**The data:**
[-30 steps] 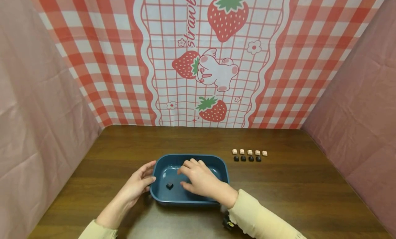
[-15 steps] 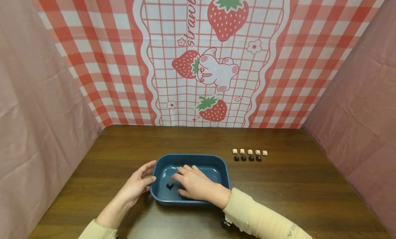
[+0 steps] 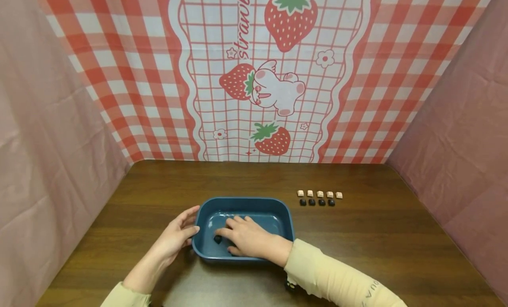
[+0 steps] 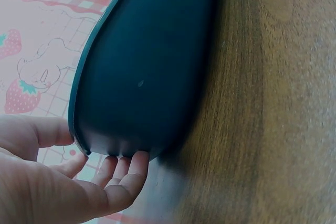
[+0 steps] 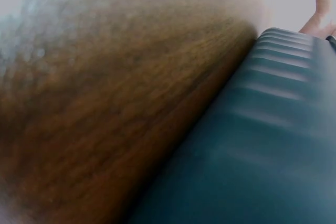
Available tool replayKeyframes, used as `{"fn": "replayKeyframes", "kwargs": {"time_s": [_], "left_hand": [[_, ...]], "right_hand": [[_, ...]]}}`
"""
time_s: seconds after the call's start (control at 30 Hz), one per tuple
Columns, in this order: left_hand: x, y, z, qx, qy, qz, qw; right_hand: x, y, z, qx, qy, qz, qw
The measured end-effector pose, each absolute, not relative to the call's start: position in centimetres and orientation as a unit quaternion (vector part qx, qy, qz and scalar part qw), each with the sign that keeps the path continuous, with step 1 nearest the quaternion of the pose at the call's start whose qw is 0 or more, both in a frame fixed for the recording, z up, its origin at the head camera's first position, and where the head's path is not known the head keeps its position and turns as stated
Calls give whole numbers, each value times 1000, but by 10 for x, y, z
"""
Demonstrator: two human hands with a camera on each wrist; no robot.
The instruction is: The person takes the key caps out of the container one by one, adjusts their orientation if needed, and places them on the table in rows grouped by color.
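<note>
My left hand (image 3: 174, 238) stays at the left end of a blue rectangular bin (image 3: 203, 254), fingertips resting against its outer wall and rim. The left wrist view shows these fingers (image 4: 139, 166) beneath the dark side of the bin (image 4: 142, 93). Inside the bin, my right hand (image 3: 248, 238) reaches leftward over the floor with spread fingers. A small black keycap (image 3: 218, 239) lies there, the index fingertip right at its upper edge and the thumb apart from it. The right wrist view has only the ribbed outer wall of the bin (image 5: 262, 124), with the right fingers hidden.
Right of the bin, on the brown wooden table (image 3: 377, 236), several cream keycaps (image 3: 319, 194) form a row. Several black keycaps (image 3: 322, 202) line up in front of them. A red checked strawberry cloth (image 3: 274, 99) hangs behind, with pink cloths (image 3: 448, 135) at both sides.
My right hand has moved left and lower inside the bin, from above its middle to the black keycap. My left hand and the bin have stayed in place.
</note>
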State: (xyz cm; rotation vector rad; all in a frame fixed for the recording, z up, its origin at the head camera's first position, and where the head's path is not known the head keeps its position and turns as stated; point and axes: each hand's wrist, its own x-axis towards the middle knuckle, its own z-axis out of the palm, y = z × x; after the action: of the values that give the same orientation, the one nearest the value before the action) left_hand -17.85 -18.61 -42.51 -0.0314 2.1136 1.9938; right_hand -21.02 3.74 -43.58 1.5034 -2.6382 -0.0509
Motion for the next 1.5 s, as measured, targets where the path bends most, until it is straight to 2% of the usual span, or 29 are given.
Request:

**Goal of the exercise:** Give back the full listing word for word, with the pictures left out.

**Completed exercise:**
[-30 steps] 
[-15 steps] 
[+0 steps] 
[+0 steps] 
[+0 steps] 
Available tool replayKeyframes, used as `{"fn": "replayKeyframes", "kwargs": {"time_s": [_], "left_hand": [[_, ...]], "right_hand": [[_, ...]]}}`
"""
time_s: seconds after the call's start (control at 30 Hz), one per tuple
Columns, in this order: left_hand: x, y, z, qx, qy, qz, qw; right_hand: x, y, z, qx, qy, qz, qw
The measured end-effector pose, each absolute, not relative to the call's start: position in centimetres and orientation as a unit quaternion (vector part qx, qy, qz and scalar part qw), each with the sign that keeps the path continuous, with step 1 nearest the quaternion of the pose at the call's start whose qw is 0 or more, both in a frame fixed for the recording, z up, its origin at the head camera's first position, and where the head's path is not known the head keeps its position and turns as stated
Calls give whole numbers, each value times 1000, but by 10 for x, y, z
"""
Demonstrator: two human hands with a camera on each wrist; no robot.
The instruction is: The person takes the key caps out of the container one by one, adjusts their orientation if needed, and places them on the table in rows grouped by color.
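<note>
My left hand (image 3: 174, 238) stays at the left end of a blue rectangular bin (image 3: 203, 254), fingertips resting against its outer wall and rim. The left wrist view shows these fingers (image 4: 139, 166) beneath the dark side of the bin (image 4: 142, 93). Inside the bin, my right hand (image 3: 248, 238) reaches leftward over the floor with spread fingers. A small black keycap (image 3: 218, 239) lies there, the index fingertip right at its upper edge and the thumb apart from it. The right wrist view has only the ribbed outer wall of the bin (image 5: 262, 124), with the right fingers hidden.
Right of the bin, on the brown wooden table (image 3: 377, 236), several cream keycaps (image 3: 319, 194) form a row. Several black keycaps (image 3: 322, 202) line up in front of them. A red checked strawberry cloth (image 3: 274, 99) hangs behind, with pink cloths (image 3: 448, 135) at both sides.
My right hand has moved left and lower inside the bin, from above its middle to the black keycap. My left hand and the bin have stayed in place.
</note>
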State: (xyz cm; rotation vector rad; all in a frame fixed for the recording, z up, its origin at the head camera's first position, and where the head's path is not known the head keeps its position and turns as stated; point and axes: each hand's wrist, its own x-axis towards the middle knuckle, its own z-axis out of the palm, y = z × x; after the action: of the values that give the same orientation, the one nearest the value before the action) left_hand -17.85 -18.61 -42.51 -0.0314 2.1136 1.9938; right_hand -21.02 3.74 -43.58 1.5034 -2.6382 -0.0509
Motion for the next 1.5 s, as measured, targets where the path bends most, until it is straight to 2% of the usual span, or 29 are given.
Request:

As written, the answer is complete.